• _Goal of the exercise_: Please make an exact copy of the lines from the one holding "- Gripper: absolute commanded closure" through the end of the data, both ends included, with no pictures.

(Data excerpt begins)

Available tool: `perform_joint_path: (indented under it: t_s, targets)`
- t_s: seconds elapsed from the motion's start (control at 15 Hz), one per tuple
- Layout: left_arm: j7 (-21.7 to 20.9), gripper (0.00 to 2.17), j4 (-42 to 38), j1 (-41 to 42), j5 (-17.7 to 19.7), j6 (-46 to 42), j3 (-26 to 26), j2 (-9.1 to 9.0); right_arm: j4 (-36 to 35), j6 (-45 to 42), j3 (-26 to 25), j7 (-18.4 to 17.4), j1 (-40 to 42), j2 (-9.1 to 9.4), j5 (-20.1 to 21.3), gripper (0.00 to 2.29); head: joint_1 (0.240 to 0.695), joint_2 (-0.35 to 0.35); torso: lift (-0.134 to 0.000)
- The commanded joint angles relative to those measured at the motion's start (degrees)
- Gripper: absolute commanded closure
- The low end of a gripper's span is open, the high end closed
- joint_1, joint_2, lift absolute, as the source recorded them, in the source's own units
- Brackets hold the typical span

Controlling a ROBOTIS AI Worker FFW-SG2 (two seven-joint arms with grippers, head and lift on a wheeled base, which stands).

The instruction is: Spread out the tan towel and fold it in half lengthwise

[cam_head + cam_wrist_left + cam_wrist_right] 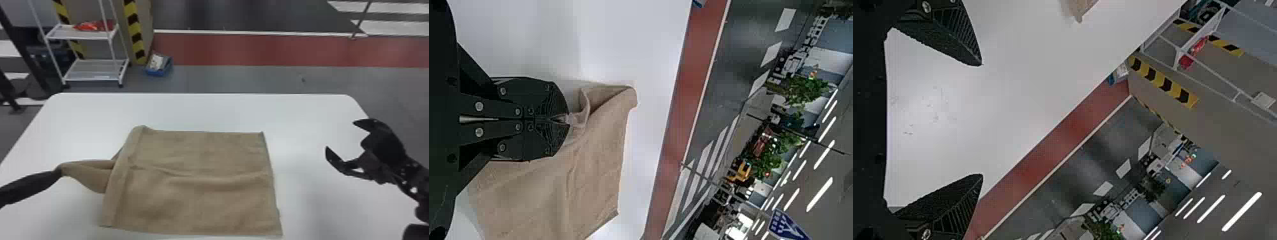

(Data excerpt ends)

• _Solution_:
- Gripper: absolute commanded closure
- The low end of a gripper's span is open, the high end closed
- joint_1, joint_2, lift absolute, as the source recorded them, in the source's own units
- Brackets hold the typical span

Controlling a ROBOTIS AI Worker FFW-SG2 (two seven-joint arms with grippers, head and lift on a wheeled base, which stands).

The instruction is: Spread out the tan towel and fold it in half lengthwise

[cam_head + cam_wrist_left + cam_wrist_right] 

The full answer has now been given.